▶ _ASSIGNMENT_
Starting with the line with "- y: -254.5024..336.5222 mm" in the entries below and going on through the line with "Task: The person", output every line exactly and nothing more. No pictures.
BEGIN PROVIDED DATA
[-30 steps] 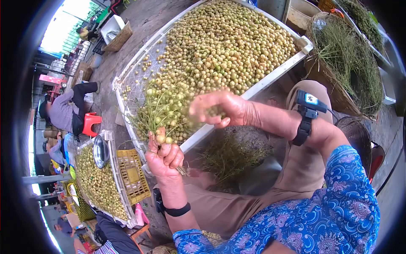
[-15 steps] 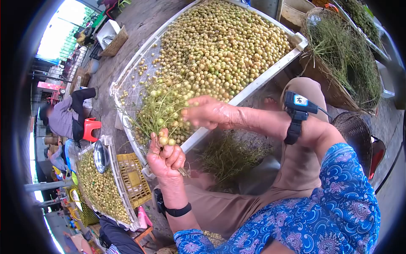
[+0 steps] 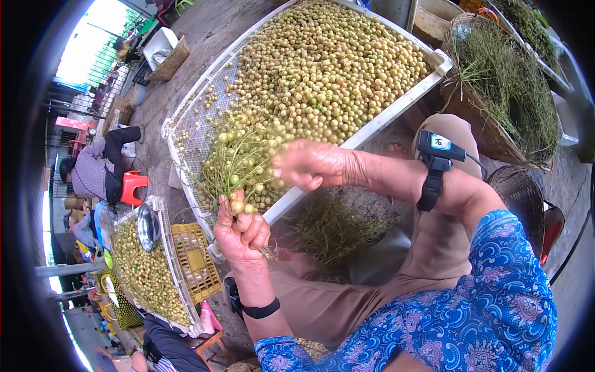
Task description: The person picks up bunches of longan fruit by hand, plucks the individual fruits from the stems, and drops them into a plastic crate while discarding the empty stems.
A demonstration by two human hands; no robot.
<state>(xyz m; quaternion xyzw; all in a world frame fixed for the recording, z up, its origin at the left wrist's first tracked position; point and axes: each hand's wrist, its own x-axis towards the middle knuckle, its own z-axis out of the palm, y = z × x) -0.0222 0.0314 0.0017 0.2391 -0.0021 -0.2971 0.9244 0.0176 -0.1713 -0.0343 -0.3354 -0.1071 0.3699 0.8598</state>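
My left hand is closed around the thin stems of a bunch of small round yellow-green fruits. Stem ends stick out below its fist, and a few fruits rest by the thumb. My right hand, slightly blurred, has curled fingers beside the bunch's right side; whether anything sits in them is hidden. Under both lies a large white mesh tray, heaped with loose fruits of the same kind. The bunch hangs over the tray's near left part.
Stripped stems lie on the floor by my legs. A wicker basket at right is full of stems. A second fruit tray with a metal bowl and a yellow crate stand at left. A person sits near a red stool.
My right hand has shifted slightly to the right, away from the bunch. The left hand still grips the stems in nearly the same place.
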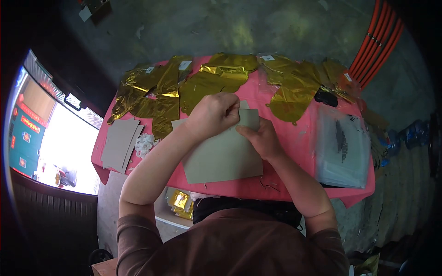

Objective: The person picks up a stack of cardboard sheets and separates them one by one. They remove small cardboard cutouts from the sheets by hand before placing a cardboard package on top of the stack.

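Observation:
My left hand (214,115) is closed in a fist over the upper part of a large grey cardboard sheet (223,158). Anything inside its fingers is hidden. Close beside it, my right hand (263,139) pinches a small grey card (250,118), thumb on top and fingers behind. The card's left edge meets my left fist. Under both hands the large sheet lies flat on the pink tablecloth (294,142). Left of my left forearm are a bunch of white ribbon or string (145,144) and a stack of grey cardboard sheets (119,145).
Gold foil balloons (154,87) lie along the far edge, with more gold foil (294,87) at the right. A stack of clear plastic bags (343,149) occupies the right end. Below the near edge sits an open box (172,221) with gold packets.

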A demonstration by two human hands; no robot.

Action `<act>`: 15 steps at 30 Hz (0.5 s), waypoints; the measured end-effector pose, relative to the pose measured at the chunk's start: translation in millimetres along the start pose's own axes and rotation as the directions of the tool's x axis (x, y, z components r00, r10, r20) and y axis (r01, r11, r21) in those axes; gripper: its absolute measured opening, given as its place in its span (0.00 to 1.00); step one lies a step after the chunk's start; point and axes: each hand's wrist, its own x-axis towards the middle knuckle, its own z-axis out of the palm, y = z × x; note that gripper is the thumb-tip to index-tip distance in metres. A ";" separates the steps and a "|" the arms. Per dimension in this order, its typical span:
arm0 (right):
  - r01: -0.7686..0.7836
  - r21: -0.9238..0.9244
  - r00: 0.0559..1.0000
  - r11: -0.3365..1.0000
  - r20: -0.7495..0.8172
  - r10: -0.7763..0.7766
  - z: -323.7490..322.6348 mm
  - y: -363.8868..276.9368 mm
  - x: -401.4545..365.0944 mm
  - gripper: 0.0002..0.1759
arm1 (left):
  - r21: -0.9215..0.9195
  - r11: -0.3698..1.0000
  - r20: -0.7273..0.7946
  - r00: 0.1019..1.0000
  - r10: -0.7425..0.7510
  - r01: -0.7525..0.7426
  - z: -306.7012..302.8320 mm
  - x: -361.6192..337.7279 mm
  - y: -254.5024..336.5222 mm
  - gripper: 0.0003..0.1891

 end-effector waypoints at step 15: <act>0.019 -0.043 1.000 0.999 -0.016 -0.020 0.1 -16.0 -7.1 0.06 | -0.252 0.908 0.113 0.943 -0.314 0.333 -28.8 -5.9 -9.7 0.05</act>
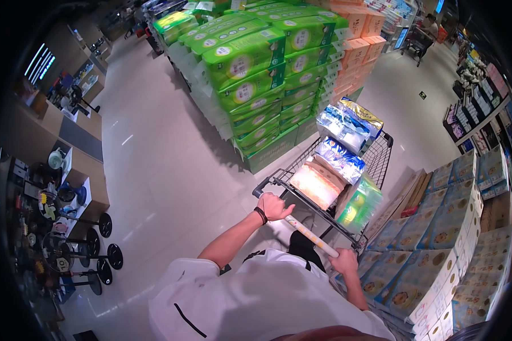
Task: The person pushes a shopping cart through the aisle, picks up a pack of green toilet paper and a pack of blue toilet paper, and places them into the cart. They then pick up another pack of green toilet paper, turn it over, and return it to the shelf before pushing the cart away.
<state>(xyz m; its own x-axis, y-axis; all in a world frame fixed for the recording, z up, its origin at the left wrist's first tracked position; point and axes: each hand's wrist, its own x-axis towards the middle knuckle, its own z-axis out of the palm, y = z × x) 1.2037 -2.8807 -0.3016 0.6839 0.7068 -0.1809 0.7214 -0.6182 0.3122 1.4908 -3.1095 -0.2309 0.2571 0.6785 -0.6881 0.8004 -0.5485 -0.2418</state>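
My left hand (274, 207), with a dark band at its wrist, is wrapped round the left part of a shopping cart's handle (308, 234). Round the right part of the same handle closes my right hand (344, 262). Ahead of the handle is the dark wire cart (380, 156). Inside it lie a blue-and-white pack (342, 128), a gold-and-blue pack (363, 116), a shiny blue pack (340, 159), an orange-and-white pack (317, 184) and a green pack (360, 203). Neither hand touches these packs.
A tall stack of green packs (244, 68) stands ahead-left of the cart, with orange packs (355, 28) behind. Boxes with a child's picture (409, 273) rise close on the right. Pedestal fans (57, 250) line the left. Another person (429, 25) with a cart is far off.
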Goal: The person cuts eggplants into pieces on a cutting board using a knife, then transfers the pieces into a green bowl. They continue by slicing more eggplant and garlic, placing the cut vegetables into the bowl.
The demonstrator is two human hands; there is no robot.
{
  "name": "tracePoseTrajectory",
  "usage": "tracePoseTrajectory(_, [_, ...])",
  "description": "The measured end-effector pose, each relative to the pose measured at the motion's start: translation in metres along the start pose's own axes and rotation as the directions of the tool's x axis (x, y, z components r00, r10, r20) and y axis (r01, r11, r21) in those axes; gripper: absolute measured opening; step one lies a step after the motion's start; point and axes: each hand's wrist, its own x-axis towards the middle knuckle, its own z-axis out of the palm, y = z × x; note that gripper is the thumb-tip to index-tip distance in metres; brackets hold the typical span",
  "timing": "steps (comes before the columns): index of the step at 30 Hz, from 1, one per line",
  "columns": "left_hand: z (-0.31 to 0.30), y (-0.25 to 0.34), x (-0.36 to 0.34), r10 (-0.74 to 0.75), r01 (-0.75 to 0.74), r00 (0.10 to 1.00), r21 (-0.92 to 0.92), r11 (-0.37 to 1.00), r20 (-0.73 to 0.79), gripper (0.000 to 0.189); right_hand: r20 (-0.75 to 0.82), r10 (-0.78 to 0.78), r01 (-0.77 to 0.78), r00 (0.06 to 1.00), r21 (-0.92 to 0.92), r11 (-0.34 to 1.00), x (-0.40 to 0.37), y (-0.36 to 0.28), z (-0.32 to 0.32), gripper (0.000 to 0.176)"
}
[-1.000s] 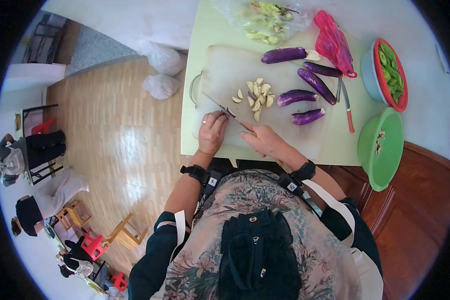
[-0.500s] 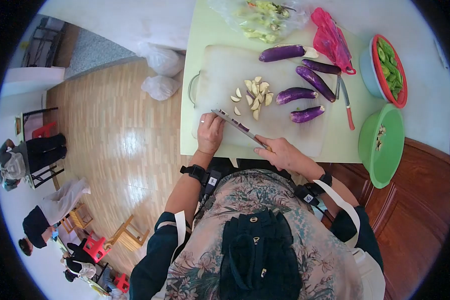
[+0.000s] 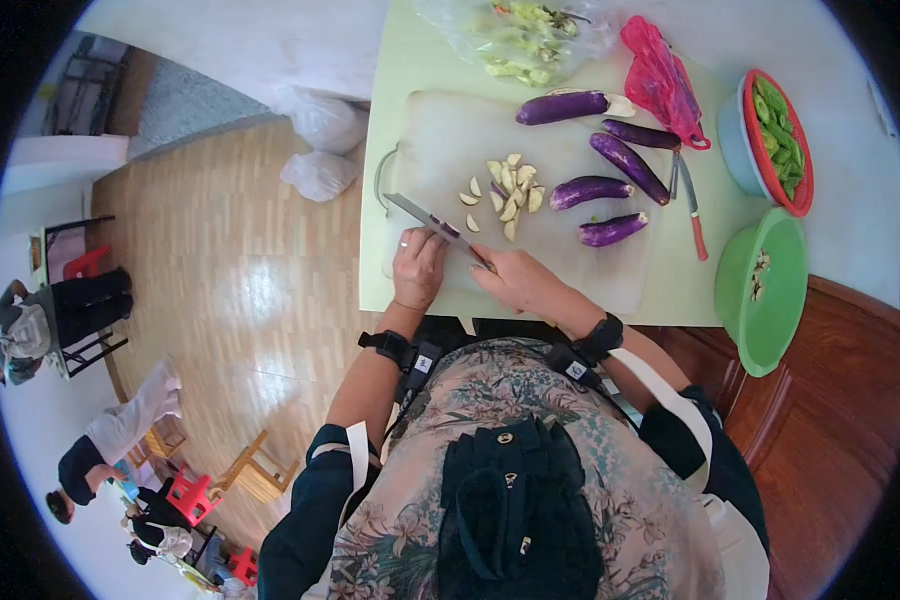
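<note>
Knife (image 3: 432, 228) shifted left across cutting board (image 3: 440, 130); right hand (image 3: 515, 282) grips its handle; left hand (image 3: 420, 265) curled beside blade, grasp unclear.

smooth bare metal on the knife (image 3: 432, 226) blade, with a dull shine. matt, milky-white plastic for the cutting board (image 3: 440, 140). glossy, taut purple skin on the eggplants (image 3: 590, 190); pale, matt flesh on the cut pieces (image 3: 505, 195). smooth pale-green tabletop (image 3: 395, 70), low sheen. crinkled, shiny pink plastic bag (image 3: 660, 80). glossy green plastic bowl (image 3: 770, 300). polished, reflective wood floor (image 3: 240, 260).
</note>
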Motion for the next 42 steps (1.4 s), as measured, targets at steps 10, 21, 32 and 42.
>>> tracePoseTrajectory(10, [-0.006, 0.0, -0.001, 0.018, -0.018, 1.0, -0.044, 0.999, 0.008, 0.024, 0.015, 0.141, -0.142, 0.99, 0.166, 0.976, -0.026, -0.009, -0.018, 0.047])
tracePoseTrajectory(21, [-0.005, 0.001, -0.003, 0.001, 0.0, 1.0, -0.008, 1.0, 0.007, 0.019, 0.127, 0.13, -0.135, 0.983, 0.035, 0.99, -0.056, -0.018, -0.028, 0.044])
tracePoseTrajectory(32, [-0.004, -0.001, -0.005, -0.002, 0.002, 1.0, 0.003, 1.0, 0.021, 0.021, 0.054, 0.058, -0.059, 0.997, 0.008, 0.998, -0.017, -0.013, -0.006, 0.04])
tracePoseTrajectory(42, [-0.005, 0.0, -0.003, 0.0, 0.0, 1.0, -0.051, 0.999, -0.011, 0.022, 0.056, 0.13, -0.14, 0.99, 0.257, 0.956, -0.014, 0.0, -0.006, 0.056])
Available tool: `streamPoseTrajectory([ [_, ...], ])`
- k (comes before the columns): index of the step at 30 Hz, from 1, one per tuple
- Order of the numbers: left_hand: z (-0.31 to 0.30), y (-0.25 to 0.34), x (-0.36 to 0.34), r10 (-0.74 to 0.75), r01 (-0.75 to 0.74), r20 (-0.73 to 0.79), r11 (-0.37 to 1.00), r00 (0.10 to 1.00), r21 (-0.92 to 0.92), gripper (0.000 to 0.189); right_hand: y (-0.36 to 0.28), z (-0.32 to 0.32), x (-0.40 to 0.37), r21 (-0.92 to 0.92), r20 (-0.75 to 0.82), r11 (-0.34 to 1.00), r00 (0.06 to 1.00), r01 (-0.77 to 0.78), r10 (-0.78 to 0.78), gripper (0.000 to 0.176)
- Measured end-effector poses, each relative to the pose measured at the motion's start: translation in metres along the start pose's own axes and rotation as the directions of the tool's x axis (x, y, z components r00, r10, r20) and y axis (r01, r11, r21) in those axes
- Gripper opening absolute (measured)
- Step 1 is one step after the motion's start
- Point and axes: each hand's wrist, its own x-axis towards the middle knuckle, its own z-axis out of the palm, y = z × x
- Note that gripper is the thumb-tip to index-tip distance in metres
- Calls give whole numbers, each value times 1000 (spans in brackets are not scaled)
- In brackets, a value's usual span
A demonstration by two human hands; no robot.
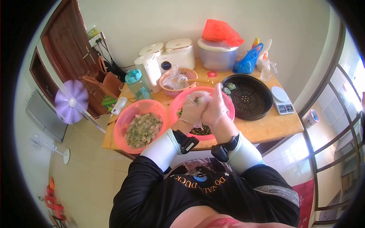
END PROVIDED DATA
▶ _TASK RESULT_
  - y: -254.5024..336.5222 mm
  - gripper: 0.0003..0.1891

 end-effector waypoints at step 15: <act>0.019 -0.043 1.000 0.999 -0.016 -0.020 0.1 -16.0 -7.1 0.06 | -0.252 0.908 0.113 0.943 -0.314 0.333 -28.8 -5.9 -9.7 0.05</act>
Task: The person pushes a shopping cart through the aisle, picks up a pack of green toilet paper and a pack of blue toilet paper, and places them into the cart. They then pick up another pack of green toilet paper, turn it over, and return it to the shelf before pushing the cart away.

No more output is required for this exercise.